The sensing unit adopts a pulse current capacitive coupling device, as shown in fig. 2, the pulse current capacitive coupling device includes an outer shielding shell 1, an inner electrode 2, a first binding post 3, a second binding post 4, a first capacitor 5, a second capacitor 6 and an output terminal 7, the inner electrode 2 penetrates through the outer shielding shell 1, the first binding post 3 and the second binding post 4 are located at two ends of the inner electrode 2, one end of the first capacitor 5 is connected with the inner electrode 2, the other end of the first capacitor 5 is connected with the second capacitor 6, the other end of the second capacitor 6 is connected with the outer shielding shell 1, the output terminal 7 is connected with the first capacitor 5 and the second capacitor 6, and the output terminal 7 is located on the outer shielding shell 1. When the cable wire to be tested is used, two ends of a shielding wire of the cable wire to be tested are connected into the first binding post 3 and the second binding post 4, and when the cable wire generates partial discharge or faults, the pulse current capacitive coupling device receives pulse current generated by coupling, and the pulse current is connected into the range switching unit and the voltage detection unit from the output terminal 7.
The voltage detection unit includes a first resistor 9, a second resistor 10, and a comparator 8, one end of the first resistor 9 is connected to the second resistor 10, the other end of the second resistor 10 is grounded, and the comparator 8 is connected to the first resistor 9 and the second resistor 10. The range switching unit comprises a high-speed electronic switch 13, an AND gate 12 and a third resistor 11, wherein one end of the third resistor 11 is connected with one end of the high-speed electronic switch 13, and the other end of the high-speed electronic switch 13 is connected with the AND gate 12.
In addition, the signal conditioning unit adopts a filter; the sampling unit adopts a data acquisition card; the communication module adopts a 4G wireless communication module.

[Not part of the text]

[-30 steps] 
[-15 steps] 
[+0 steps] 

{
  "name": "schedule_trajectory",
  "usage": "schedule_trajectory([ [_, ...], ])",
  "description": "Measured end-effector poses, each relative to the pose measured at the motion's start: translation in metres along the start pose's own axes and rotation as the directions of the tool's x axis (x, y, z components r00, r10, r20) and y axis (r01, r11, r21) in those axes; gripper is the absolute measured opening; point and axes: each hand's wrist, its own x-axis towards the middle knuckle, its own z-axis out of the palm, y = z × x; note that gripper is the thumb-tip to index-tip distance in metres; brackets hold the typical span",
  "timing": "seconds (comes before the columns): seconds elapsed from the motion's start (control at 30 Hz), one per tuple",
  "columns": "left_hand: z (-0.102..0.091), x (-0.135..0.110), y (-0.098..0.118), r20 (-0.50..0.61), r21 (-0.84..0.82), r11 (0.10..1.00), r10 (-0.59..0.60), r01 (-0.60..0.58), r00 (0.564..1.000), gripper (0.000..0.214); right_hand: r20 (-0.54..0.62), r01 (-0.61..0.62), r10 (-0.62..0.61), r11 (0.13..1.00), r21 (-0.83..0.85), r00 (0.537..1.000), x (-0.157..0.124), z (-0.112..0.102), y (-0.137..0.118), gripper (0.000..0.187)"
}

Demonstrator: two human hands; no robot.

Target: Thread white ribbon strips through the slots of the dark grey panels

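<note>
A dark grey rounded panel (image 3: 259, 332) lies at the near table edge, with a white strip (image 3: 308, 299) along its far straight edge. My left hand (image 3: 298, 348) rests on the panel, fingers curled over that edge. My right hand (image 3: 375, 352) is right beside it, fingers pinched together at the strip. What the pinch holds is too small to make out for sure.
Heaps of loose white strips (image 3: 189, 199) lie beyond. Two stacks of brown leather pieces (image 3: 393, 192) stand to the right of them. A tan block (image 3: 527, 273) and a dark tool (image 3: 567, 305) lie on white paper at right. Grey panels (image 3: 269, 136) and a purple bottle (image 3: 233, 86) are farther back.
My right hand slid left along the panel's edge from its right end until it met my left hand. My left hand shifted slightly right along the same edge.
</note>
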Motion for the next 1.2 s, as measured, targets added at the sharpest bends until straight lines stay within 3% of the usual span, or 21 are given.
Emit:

The working principle of the embodiment is as follows: the method comprises the steps that two ends of a shielding wire of a cable wire to be tested are connected into a first binding post 3 and a second binding post 4 of a sensing unit in the embodiment, when the cable wire is subjected to partial discharge or fault, a pulse current capacitive coupling device receives pulse current generated by coupling, the pulse current is connected into a range switching unit and a voltage detection unit from an output terminal 7, a threshold value is arranged on the voltage detection unit, the pulse current is compared with the set threshold value, when the pulse current is larger than the set threshold value, the voltage detection unit sends a signal to enable the range switching unit to be switched to a fault large-current monitoring mode, and if the pulse current is not larger than the set threshold value, sampling is stopped; the signal conditioning unit carries out filtering processing on the pulse current signal; the sampling unit collects signals by using a sampling card; the central processing unit controls the sampling unit and the range switching unit, and a GPS unit connected with the central processing unit can evaluate and position the partial discharge or fault position in the cable wire.
Second embodiment
The embodiment is similar to embodiment 1, except that two partial discharge monitoring and fault online positioning devices, namely a first partial discharge monitoring and fault online positioning device 14 and a second partial discharge monitoring and fault online positioning device 15, are adopted in the embodiment, the two devices are respectively installed at two ends of a cable wire to form a set of positioning system, a high-speed electronic switch 13 of the two devices is turned on, a range switching unit is set to a fault small-current monitoring mode, and central processing units of the two devices send control signals to continuously receive and collect pulse current 1 s; when the voltage detection unit does not monitor a signal higher than a set threshold value, after sampling for 1s, the central processing unit sends a control signal, the sampling unit is stopped, when the voltage detection unit monitors a signal higher than the set threshold value, the central processing unit sends back a signal, the range switching unit is rapidly triggered, and a fault large-current monitoring mode is entered; after sampling for 1s, the central processing unit sends out a control signal and stops the sampling unit; the first partial discharge monitoring and fault on-line positioning device and the second partial discharge monitoring and fault on-line positioning device transmit the acquired signals to respective central processing units through the 4G wireless communication module to carry out partial discharge or fault position evaluation.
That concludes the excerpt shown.